Problem to work on: Identify and pull out each line of the entries in which "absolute" occurs.

Dataset entries:
# # # # #

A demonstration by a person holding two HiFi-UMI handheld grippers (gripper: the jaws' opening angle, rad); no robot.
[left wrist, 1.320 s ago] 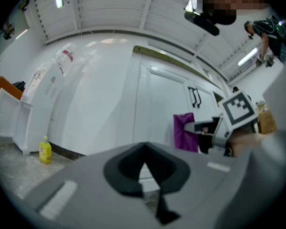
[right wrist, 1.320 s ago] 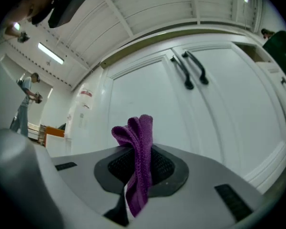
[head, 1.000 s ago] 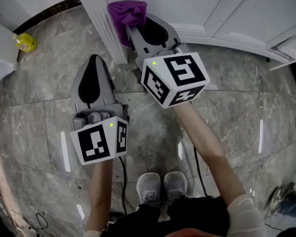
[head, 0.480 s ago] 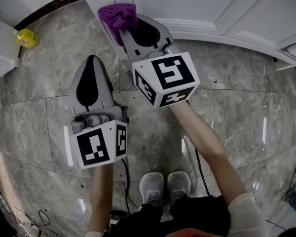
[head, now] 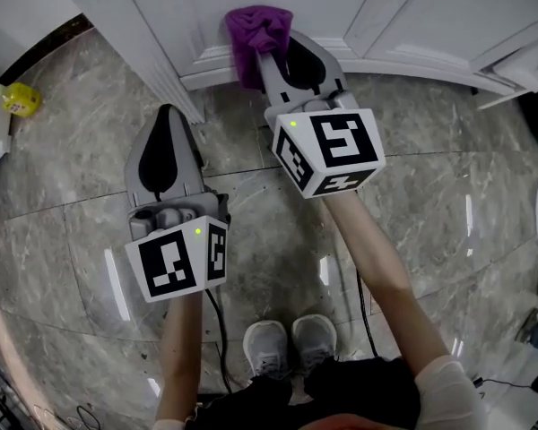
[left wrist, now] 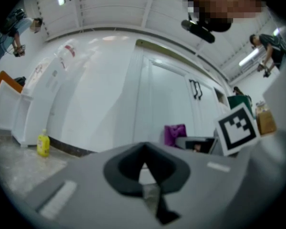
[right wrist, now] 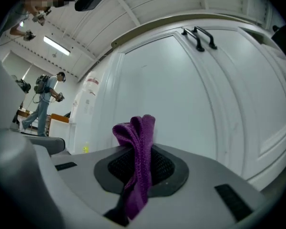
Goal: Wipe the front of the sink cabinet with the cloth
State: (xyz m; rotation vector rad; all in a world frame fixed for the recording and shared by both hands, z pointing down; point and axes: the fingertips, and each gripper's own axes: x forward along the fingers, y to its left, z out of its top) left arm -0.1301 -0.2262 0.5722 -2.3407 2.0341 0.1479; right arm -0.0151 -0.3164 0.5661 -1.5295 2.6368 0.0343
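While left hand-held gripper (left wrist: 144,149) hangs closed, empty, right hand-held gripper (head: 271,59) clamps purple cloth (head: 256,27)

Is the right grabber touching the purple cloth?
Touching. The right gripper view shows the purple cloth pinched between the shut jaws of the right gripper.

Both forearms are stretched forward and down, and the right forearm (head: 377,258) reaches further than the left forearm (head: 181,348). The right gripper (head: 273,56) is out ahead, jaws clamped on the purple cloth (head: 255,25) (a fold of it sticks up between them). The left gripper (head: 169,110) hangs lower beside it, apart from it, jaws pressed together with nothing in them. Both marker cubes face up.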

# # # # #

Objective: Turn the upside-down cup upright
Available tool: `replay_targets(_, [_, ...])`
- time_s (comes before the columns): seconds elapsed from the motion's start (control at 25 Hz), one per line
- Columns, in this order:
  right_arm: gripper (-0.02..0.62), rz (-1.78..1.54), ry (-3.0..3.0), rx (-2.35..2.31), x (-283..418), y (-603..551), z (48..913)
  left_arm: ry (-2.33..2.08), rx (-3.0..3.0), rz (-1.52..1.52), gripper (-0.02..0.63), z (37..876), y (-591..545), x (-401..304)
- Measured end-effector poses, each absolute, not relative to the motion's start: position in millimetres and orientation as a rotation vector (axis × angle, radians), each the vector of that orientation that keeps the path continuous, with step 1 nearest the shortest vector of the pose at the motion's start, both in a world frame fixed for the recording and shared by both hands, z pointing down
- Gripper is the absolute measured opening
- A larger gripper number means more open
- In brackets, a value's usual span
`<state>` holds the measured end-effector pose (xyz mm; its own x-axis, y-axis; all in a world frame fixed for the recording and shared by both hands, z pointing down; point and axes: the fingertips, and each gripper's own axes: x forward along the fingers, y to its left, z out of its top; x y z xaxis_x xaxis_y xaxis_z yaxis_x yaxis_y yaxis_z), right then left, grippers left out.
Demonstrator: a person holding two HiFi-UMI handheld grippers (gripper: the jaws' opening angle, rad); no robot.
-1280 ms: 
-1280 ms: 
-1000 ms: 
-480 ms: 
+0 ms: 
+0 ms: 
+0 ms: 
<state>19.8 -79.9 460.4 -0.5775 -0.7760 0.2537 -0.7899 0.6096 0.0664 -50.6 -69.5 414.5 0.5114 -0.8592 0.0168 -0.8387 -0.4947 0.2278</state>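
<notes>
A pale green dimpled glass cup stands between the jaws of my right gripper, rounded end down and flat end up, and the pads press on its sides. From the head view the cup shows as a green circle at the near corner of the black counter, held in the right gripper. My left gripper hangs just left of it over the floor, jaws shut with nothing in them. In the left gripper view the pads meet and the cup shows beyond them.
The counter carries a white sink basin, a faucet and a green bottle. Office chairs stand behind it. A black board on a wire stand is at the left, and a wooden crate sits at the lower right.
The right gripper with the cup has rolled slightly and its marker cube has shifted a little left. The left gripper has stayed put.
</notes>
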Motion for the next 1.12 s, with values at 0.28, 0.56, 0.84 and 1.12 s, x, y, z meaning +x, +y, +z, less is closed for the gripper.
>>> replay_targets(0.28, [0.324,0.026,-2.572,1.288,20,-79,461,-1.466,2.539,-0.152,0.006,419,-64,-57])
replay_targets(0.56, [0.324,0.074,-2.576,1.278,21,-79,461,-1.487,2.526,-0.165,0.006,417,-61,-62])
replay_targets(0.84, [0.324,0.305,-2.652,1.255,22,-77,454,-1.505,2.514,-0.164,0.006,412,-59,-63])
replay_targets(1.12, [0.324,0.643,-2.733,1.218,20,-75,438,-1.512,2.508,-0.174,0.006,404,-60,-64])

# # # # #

Output of the exercise:
- Measured end-effector poses, each absolute, not relative to the motion's start: position in millimetres and orientation as a rotation vector (axis × angle, radians), each the vector of that orientation that keeps the path continuous, with step 1 nearest the shortest vector of the pose at the motion's start, both in a world frame fixed for the recording and shared by both hands, z pointing down
- Gripper is the absolute measured opening

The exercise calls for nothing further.